Top of Data under study

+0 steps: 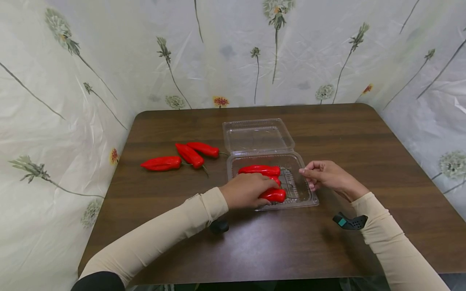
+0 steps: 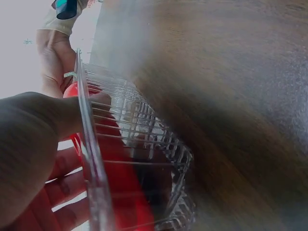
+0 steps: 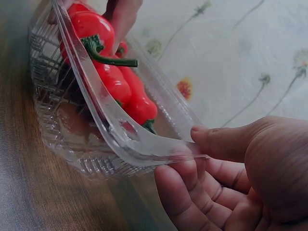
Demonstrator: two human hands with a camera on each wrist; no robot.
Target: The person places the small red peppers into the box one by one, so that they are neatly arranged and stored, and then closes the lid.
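Note:
A clear plastic clamshell box point(image 1: 305, 198) lies on the table with its lid point(image 1: 256, 136) folded back. Red peppers with green stems are inside it: one along the far side point(image 1: 259, 169), another in the middle point(image 1: 275, 180), partly covered, and a front pepper point(image 1: 274, 195). My left hand point(image 1: 246, 190) reaches into the box from the left and grips the front pepper, thumb on the near side. At the box's right edge, my right hand point(image 1: 329, 178) pinches the rim between thumb and fingers, as the right wrist view shows at the rim corner point(image 3: 149, 155).
Left of the box lie loose red peppers: one on its own point(image 1: 162, 163) and two close together, a nearer one point(image 1: 190, 155) and a farther one point(image 1: 204, 149). The brown wooden table point(image 1: 276, 250) meets flower-printed plastic sheeting point(image 1: 233, 56) behind it.

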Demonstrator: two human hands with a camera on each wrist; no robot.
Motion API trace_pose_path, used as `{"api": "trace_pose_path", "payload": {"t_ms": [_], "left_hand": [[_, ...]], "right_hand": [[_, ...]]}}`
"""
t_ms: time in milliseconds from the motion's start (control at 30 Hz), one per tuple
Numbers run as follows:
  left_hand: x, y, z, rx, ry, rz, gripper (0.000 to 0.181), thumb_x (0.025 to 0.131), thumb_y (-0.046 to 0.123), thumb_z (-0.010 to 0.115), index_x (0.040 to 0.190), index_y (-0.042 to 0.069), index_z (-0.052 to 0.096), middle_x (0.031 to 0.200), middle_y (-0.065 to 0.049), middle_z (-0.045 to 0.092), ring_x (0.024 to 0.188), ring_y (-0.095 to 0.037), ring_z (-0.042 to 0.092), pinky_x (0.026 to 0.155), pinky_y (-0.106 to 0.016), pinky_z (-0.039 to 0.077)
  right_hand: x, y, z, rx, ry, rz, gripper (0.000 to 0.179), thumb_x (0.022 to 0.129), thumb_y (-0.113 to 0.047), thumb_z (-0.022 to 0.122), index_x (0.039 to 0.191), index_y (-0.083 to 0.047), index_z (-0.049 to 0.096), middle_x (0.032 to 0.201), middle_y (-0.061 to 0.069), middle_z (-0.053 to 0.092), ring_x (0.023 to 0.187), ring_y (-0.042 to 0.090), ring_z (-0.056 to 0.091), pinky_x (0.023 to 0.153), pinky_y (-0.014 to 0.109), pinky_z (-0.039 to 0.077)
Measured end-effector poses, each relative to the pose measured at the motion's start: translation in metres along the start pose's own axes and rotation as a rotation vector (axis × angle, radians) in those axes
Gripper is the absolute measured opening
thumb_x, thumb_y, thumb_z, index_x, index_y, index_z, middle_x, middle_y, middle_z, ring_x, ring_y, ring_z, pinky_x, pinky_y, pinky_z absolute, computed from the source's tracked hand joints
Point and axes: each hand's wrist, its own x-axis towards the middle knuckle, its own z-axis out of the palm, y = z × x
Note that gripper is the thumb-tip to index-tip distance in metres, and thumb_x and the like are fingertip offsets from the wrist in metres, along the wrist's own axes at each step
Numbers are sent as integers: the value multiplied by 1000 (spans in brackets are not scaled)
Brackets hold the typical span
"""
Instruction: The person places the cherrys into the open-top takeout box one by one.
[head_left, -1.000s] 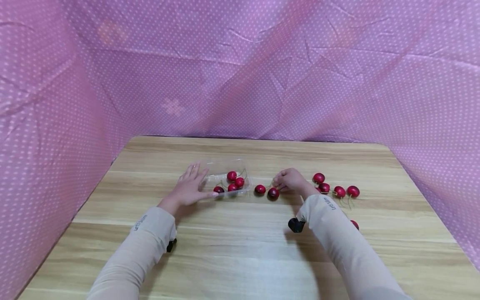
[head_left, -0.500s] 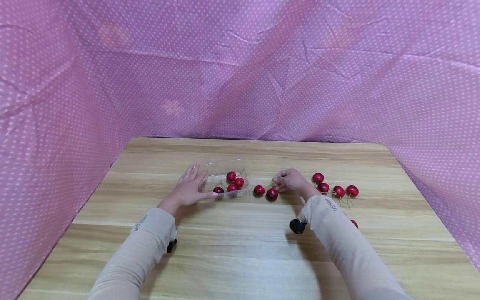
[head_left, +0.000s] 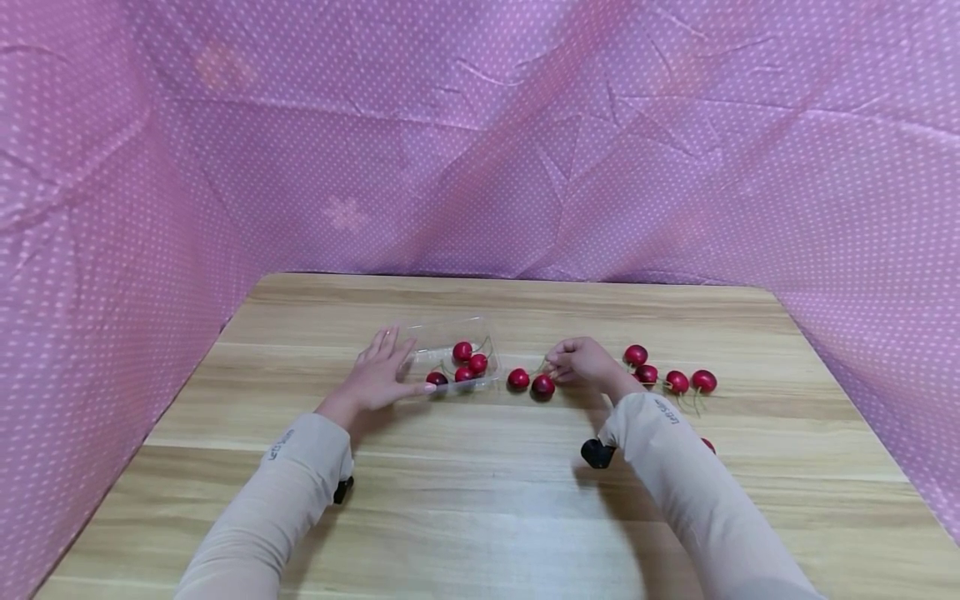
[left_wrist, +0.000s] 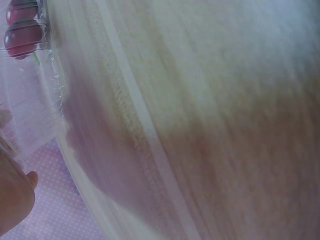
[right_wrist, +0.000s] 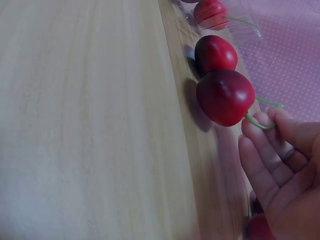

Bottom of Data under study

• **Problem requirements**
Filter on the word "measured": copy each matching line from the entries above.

• **Exercise solution**
Measured end-effector poses, each relative to the pose measured at the motion's start: translation in metres along the start pose's own axes and rotation as a rotation vector (axis × angle, radians) in those axes
Gripper is the absolute measured opening

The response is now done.